Sporting a vibrant California Blue finish, a chocolate brown Laurel fretboard and chrome hardware, this Tele has a look that can’t help but pull you in. The inspired simplicity of the Telecaster model remains as classy and effortless as ever, it’s a design that after all these years still feels so immediate and necessary.

The incredibly lightweight Poplar body makes this guitar a particularly appropriate choice for younger players. Even kids much younger than I was when I got my first Fender will find this model to be very manageable. Also let’s be honest, some of us more seasoned players could do with a little less weight hanging off of our necks too.

The C-shaped neck is remarkably comfortable, and is my personal happy place as a long time Fender fanatic. I particularly like the Satin Urethane finish, which is silky smooth almost to the point of feeling absent, featuring none of the stick that more glossy finishes tend to have. This again is a great feature for beginners, who will have no problem sliding up and down the 25.5” scale maple neck.

Telecasters have such an unmistakable and versatile sound, thanks to their classic dual single coil pickup configuration. As equally applicable to rock and roll as it is to country, the Tele sound has been utilised by such a long list of stars it hardly seems reasonable to start listing them. From Keith Richards, Jimmy Page and George Harrison, to Roy Buchanan, Bruce Springsteen and beyond, the Telecaster has provided much of the soundtrack to our lives.

Now, the Squier Sonic model puts that very same sound in your hands, or perhaps the hands of your offspring, at an astoundingly low price.

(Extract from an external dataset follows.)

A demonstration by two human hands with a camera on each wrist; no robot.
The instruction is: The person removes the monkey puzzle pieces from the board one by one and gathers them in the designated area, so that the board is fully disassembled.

The ceramic pickups, voiced in-house at Fender, provide the classic one-two punch the Tele is known for, opening up a world of tonal possibilities.

The bridge pickup has all the Nashville twang you could ever need, and with the tone rolled off a touch, sports a pleasantly balanced tone that could easily be pushed into raucous rock and roll territory. The neck pickup in a Tele is sometimes slightly underpowered when compared to the bridge, but that is not the case in this model. There is a really nice even balance between the two pickups, making the tonal shift a perfectly dynamic change without being startling.

The neck pickup features the classic chrome cover essential to the Telecaster aesthetic and possesses a mellow, jazzy tone perfect for rhythm playing when set clean. When overdriven, the neck pickup becomes a great option for a bluesy lead sound and stays articulate despite its rounded top end.

From its ultra-lightweight body, to its ultra-affordable price point, The Fender Squier Sonic Telecaster is a fantastic choice for beginners and veterans alike. It strikes me in particular however, as a perfect first guitar that will inspire the budding talent of any new player. The beautiful simplicity of the Telecaster design is as usable and versatile as it was in 1950, and its famously honest sound makes it the perfect companion for a learner.

I wonder if Leo Fender would have been shocked to learn that 70 years after his ingenious design hit the shelves, it would still be as relevant and unmatched as it was when he first envisaged it. Two pieces of wood, two pickups, 21 frets and six strings. That’s what it all comes down to. That’s all you need. That’s all I needed when I was twelve, and it’s all I need today to continue to be inspired by and in love with the electric guitar.

The ultimate first guitar, it seems, really is the first of them all.